The (UN mission in Iraq released a new report, saying that 3,709 Iraqi civilians were killed in October, the highest monthly toll since the 2003 U.S. invasion. The Iraqi government disputed this number calling it "inaccurate and exaggerated. "http://www.msnbc.msn.com/id/15848198/U.N)
While researching the different numbers and talking to various organizations as to how they arrived at their figures I realized that there is no accurate or very
reliable way to get an accurate civilian death toll figure.
The true figure probably lies somewhere between the Associated Press count of 1,216 and the U.N one. But does it really matter? The fact of the matter is that innocent Iraqi civilians are getting slaughtered in record numbers and each month it gets worse.
Why is the US still debating on whether or not to ‘officially’ call this a civil war?

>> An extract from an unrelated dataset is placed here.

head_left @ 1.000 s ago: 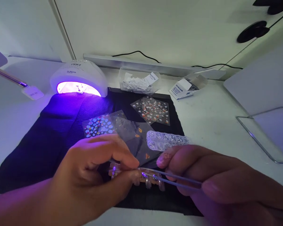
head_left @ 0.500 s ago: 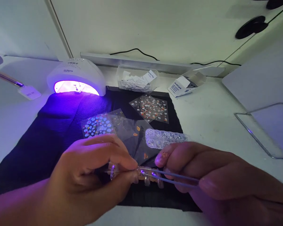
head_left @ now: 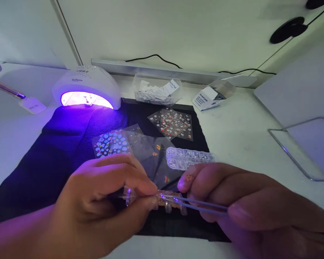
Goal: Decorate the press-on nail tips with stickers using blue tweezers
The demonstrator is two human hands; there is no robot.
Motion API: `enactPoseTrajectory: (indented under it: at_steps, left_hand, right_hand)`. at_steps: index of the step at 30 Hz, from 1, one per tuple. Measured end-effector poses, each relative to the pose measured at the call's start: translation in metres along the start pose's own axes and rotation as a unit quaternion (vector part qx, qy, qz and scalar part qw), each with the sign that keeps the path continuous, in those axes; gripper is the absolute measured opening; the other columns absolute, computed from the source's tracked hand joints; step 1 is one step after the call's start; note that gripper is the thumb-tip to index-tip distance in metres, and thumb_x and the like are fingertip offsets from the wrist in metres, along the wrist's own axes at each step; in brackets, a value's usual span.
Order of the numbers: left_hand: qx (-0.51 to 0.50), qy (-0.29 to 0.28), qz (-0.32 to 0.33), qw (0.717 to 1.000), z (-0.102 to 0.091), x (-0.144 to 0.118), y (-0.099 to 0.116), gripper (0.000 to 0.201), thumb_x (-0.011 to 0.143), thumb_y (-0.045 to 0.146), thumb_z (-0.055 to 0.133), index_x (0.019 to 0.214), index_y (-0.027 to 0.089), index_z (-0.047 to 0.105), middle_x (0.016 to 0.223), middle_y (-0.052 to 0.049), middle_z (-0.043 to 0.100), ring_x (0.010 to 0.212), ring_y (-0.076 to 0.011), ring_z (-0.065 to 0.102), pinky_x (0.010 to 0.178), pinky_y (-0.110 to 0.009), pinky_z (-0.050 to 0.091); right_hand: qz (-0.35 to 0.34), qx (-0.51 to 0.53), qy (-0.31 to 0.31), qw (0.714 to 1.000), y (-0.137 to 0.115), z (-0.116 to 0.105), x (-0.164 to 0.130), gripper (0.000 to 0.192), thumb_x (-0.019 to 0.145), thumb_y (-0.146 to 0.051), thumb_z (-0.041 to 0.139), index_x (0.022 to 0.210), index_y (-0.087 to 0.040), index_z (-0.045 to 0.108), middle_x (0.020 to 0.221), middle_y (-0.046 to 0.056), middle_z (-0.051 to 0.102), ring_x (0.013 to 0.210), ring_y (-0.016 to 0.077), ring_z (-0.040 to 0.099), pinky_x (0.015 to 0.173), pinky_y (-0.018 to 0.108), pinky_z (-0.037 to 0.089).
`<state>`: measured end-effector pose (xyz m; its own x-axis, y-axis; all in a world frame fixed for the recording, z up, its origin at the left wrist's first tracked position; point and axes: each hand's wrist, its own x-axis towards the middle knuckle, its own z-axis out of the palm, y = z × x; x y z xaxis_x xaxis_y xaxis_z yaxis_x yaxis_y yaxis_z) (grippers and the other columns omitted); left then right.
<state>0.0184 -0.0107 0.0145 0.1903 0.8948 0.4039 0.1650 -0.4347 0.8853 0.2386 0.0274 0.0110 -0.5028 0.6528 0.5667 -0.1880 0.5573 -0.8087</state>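
Note:
My left hand (head_left: 102, 201) pinches a strip of clear false nail tips (head_left: 167, 202) between thumb and forefinger, low over the black mat (head_left: 56, 151). Thin metal tweezers (head_left: 202, 205) sit gripped in my right hand (head_left: 245, 208), and their points touch the strip next to my left fingertips. Just beyond both hands lie a clear rhinestone case (head_left: 189, 158) and several nail sticker sheets (head_left: 116, 142). Another sticker sheet (head_left: 172, 124) lies farther back on the mat.
A white nail lamp (head_left: 88, 88) glows purple at the mat's back left. Behind the mat stand a clear tub of pads (head_left: 156, 90) and an open small box (head_left: 213, 95). A wire-edged frame (head_left: 302, 151) lies at the right, and a tool with a label (head_left: 29, 104) at the left.
Both hands keep their grip and have hardly shifted; the view has drifted slightly, so the lamp and mat sit a little further left and up.

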Motion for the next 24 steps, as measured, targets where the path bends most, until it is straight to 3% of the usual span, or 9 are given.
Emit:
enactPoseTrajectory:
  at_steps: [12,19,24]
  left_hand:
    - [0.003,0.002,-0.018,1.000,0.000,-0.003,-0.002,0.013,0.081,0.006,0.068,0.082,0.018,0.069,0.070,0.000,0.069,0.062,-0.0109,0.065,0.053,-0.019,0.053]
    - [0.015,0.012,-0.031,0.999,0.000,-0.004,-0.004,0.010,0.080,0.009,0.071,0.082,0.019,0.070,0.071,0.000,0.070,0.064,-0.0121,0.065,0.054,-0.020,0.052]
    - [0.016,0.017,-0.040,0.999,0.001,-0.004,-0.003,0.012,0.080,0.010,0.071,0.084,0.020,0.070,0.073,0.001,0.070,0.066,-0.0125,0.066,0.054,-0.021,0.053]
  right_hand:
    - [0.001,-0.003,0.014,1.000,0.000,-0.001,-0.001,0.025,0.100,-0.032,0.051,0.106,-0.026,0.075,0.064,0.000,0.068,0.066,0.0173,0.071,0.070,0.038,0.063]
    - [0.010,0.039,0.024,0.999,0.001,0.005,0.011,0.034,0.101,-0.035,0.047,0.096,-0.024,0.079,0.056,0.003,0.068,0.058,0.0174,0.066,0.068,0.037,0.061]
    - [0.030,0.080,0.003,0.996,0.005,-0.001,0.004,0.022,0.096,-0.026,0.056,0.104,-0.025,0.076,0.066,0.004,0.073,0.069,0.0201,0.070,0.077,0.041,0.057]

The civilian population of Iraq continues to be victims of terrorist acts, roadside bombs, drive-by shootings, crossfire between rival gangs or between police and insurgents, kidnappings, military operations, crime and police abuse. Please let me know where, then, civil war would be an apt term.
So while we journalists here and outside Iraq debate the politically sensitive death toll numbers and wonder about the methodology used to arrive at the different figures, does it really matter? Is there a magic number that we must reach to label this conflict a civil war? Innocent men, women and children are living under horrific conditions, isn’t that enough?